I got food poisoning. I feel like I brought this on myself, too. Unfortunately, Thailand is a country where it is not uncommon to experience at least one bout of food poisoning during your time here. So, after I had made it nearly four months escaping a stomach bug, and having less than a month left, I smugly thought to myself “wow, I made it this whole time without falling victim to the horrors of salmonella or e. coli or who even knows.” One week later, I was bed ridden with food poisoning. So, I don’t fully understand when people can pinpoint exactly what gave them food poisoning unless they ate with a big group that all got sick. But when there’s only one victim and the person can say, “Oh it was that rogue mushroom in that slice of pizza I ate at 7:37 pm on Friday night”, I must say I commend their true detective work there. For me, it could have been any of my meals within the span of about two days, but my theory is that it was bad chicken.


It started with a splitting headache on Sunday afternoon and progressed to stomach cramps. Next, it was all the pleasantries you can imagine go along with stomach cramps, including but not limited to dehydration. I took Monday and Tuesday off work, and after feeling slightly better on Wednesday, I decided to brave my classes. My oh my that was a rough day of work. I went to the doctor that night, got an unspecified injection in my gluteus maximus and prescriptions for five different kinds of medicines and hoped that this would put me on the mend.
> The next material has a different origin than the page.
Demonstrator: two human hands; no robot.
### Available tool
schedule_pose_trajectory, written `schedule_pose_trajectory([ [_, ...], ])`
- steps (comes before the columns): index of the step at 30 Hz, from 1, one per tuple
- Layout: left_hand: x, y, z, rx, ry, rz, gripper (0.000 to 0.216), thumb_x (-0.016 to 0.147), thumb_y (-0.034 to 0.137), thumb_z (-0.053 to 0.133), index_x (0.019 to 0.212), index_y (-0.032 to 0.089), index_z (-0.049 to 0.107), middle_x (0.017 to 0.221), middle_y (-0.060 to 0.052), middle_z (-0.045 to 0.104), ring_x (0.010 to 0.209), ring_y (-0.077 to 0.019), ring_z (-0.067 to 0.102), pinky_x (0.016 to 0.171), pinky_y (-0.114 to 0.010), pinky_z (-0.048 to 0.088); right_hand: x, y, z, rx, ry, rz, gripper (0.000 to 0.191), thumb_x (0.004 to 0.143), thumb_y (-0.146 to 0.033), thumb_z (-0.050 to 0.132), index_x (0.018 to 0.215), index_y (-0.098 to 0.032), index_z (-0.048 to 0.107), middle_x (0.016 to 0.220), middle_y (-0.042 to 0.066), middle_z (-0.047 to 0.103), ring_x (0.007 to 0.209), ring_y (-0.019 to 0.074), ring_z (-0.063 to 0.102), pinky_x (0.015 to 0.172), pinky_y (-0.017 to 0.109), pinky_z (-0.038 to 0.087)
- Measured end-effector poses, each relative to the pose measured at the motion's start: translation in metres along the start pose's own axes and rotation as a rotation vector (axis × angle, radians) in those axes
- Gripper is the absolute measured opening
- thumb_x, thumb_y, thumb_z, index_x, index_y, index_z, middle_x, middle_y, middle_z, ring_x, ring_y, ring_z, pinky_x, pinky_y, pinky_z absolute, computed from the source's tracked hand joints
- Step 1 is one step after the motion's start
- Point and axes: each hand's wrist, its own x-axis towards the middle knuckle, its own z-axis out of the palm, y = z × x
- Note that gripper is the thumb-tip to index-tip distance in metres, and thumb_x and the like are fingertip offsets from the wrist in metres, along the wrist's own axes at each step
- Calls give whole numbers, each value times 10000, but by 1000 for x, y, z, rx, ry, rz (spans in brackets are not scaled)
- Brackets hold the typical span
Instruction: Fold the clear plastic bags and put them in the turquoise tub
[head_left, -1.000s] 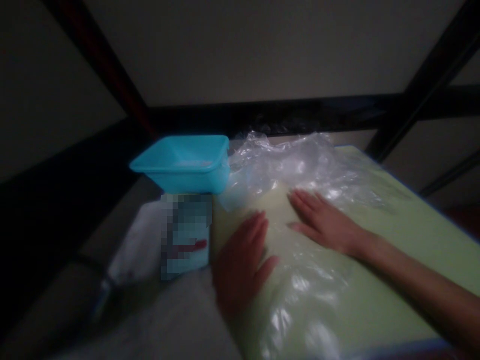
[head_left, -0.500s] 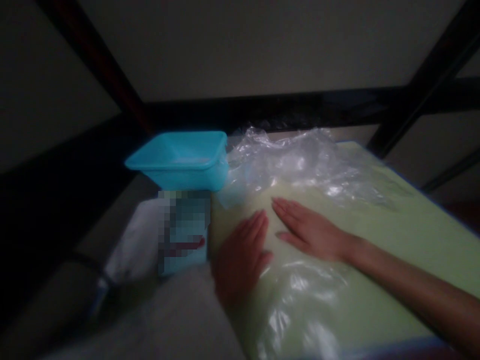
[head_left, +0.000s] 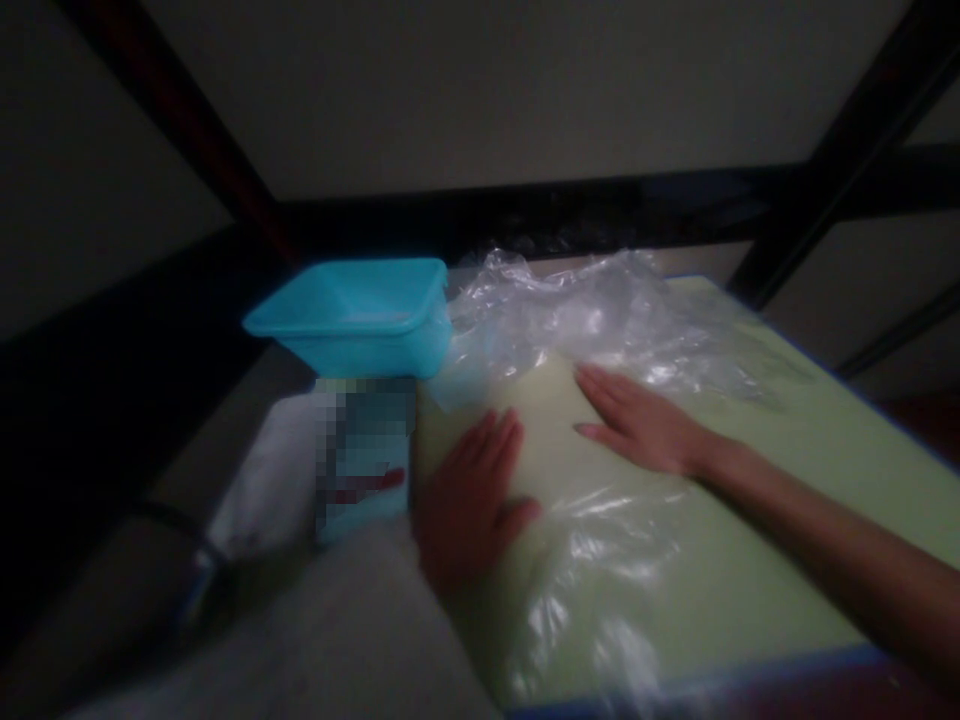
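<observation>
Since 0.5 s ago the right hand (head_left: pixel 645 425) has slid back up and to the right across the clear plastic bag (head_left: pixel 600 570), while the left hand (head_left: pixel 469 490) has edged slightly left. The 2 hands were nearly touching then and now lie apart.

Behind everything runs a black frame (head_left: pixel 525 215) of bars against a pale wall. Below it lies the green mat (head_left: pixel 825 470), blue-edged, which carries the bag. The bag covers the mat's left part and holds a pale, creamy mass (too dim and blurred to say what), with its loose, crumpled film bunched at the far end. Just beside that far-left corner sits a turquoise tub (head_left: pixel 352 315), raised on a carton (head_left: pixel 367 460) whose face is blurred out. A white cloth (head_left: pixel 259 480) lies just left of the carton.

Both hands are spread flat, palms down, fingers straight and close together, pressing on the bag's top and grasping nothing. The left rests at the near-left edge with its thumb out to the right. The right lies farther in, fingertips pointing left, just short of the crumpled film.

As I judge it, the filling is being flattened, and that goes best with broad, even palm pressure worked from the middle outward. Weight is best kept off the loose far end — so the mass does not creep that way — and light along the left edge, where the bag lies close against the carton.
</observation>
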Motion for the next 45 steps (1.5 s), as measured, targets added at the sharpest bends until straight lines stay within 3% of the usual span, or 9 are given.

No. The next day was the worst, so I took Thursday off work. Feeling slightly stronger after some sleep, I forced myself to go in again Friday, and by Saturday I was finally somewhat back to normal. This happened about a week ago and, over a week later, I think I’m finally about 97% back to normal. Moral of the story: don’t be smug because karma will be sure to get you.

This brings my list of “noteworthy behind the scenes occurrences”to a close even though you’ve gotta know I only scratched the surface. Let’s just say random intense police searches, weirdly intimate massages, and moments of seasickness on ferries did not make the cut. This was not meant to be a list of negative things at all, but rather a real time depiction of every day life behind the glamour shots I’ve been boasting over Facebook. I have had such an amazing time in Thailand traveling to such unique and beautiful places. It has also been so deeply rewarding forming bonds with both my wonderful students, my helpful Thai teachers, and strangers I’ve met through my travels. I have learned so so so much during my time here, and I hope to write another more introspective post about my overall experience in Thailand once I return to America (which will be March 19. Time flies people, mark your calendars!!)  For now, let me just count my lucky stars that the food poisoning came and went before my brother arrives tomorrow morning (!!) to gallivant around the country with me during my last two weeks in the land of smiles. Thanks for being patient during my hiatus!